# April 2007 Tank Of The Month: Filipe Oliveira



## Faruk Gençöz

*April 2007 Tank Of The Month*
*"Plantado vs Discus"* 
by Filipe Oliveira​








​
*Introduction:*
Hello, my name is Filipe Oliveira (FAAO), from Porto-Portugal, I'm 31 years old and I work for a civil engineering company as IT Manager.

I started this hobby in 2001 like everyone else. My interest in Aquascaping started in 2005 when I created the "Across the River" and "Rise beyond the limits", my first aquascapes. Before creating these aquascapes, I made some exercises about growing and fertilizing plants, forming a texture, colouring the aquascapes, trimming the plants, etc.

The last year was great for me as an aquascaper; in my first year of experience I got three prizes at AGA with two aquariums made in the same year.










Aquascaping for me is a way of relaxation and recreating a small part of nature in the middle of five glass walls. There are only two kinds of scapes for me: "Nature" and "Landscape". I love the landscapes. I love recreating some part of the nature like a river, mountain, a field and why not a tree near the river?!&#8230; 











This is what I love to do&#8230; 

In bigger aquariums, I prefer something more natural and a good scape where the fishes can swim and feel well day after day. 

I usually spend one to two months to prepare and organize all the stuff before starting a new setup. I spend few hours to finish it (hardscape and planting). It doesn't take so much time to do the setup, since it's all in my head. I only need to put the pieces on the right position and plant. Sometimes I need some improvisation and imagination to go through, but I always find a way to finish it quickly.
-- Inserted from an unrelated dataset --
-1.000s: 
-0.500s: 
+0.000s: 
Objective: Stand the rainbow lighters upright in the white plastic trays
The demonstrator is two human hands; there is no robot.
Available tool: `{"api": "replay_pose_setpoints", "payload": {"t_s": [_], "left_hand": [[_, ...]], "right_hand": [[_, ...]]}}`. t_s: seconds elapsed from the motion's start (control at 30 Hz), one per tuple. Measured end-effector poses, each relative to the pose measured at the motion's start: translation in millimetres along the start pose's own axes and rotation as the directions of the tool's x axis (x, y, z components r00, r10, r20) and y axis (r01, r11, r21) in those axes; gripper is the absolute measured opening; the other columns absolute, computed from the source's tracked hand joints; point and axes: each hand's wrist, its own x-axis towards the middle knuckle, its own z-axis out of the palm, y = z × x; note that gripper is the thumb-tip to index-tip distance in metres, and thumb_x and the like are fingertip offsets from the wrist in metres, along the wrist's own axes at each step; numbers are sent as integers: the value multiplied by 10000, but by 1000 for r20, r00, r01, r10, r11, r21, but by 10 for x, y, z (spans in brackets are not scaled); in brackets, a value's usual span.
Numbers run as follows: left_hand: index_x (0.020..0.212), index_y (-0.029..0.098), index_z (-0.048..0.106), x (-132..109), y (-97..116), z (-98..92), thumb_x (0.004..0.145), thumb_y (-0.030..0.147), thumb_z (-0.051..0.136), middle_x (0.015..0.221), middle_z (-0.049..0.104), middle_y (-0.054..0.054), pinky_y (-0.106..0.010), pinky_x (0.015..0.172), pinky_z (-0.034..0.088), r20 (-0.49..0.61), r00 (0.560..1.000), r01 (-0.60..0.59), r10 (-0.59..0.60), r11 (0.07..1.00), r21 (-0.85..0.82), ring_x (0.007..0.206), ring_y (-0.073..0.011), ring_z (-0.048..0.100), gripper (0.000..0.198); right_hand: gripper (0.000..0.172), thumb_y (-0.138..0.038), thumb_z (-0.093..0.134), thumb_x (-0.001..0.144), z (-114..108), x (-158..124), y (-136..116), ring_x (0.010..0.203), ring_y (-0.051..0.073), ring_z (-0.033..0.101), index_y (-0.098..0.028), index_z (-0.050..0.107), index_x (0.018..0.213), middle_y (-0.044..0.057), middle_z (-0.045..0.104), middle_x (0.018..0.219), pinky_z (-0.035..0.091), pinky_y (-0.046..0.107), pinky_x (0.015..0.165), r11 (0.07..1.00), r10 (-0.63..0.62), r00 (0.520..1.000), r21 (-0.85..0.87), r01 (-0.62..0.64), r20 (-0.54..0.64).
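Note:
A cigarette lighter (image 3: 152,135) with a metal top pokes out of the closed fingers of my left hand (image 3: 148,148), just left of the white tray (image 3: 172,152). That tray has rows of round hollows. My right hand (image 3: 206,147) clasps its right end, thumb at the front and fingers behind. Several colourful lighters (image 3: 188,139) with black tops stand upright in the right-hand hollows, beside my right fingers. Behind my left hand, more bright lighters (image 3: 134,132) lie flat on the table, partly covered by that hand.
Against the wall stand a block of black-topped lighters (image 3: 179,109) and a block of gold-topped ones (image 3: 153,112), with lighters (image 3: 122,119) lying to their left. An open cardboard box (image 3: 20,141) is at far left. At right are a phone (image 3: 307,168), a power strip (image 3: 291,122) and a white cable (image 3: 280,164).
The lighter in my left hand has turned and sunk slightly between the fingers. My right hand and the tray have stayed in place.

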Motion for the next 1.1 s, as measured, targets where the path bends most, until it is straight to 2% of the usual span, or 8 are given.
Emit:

*"Plantado vs Discus"* is my first layout with discus and it has been a great experience for me with all the problems that I've passed through. For this scape, I tried to make a "U" layout. I always keep a nice volume of plants on the corners and a free space in the middle. 











I never give up of a fight after I start a setup. I always improve it with a patience and then I overcome the problems. 











At beginning it was quite difficult for me to know the appropriate amount of food to feed the discus and I never thought that I would need a cleaning team to remove that mess. So the algae strongly attacked the plants and the gravel. I lost the control. While I was feeding the discus at one side, I was cleaning and establishing the aquarium at the other side. It was a real nightmare during the first two months&#8230; I lost three discus; they refused to eat even after treatment. After I lost three of them, I gave two of the smallest discus to a friend with the hope that he could save them. Unfortunately they also died&#8230; So, at the moment I keep 3 of 8 discus in this aquarium and there are living and eating without any problem. Since they started to eat very well, I changed the priority and started the algae cleaning. It was a real mess, algae and more algae! Sometimes I thought "what have I done&#8230;" I didn't believe what my eyes were seeing! 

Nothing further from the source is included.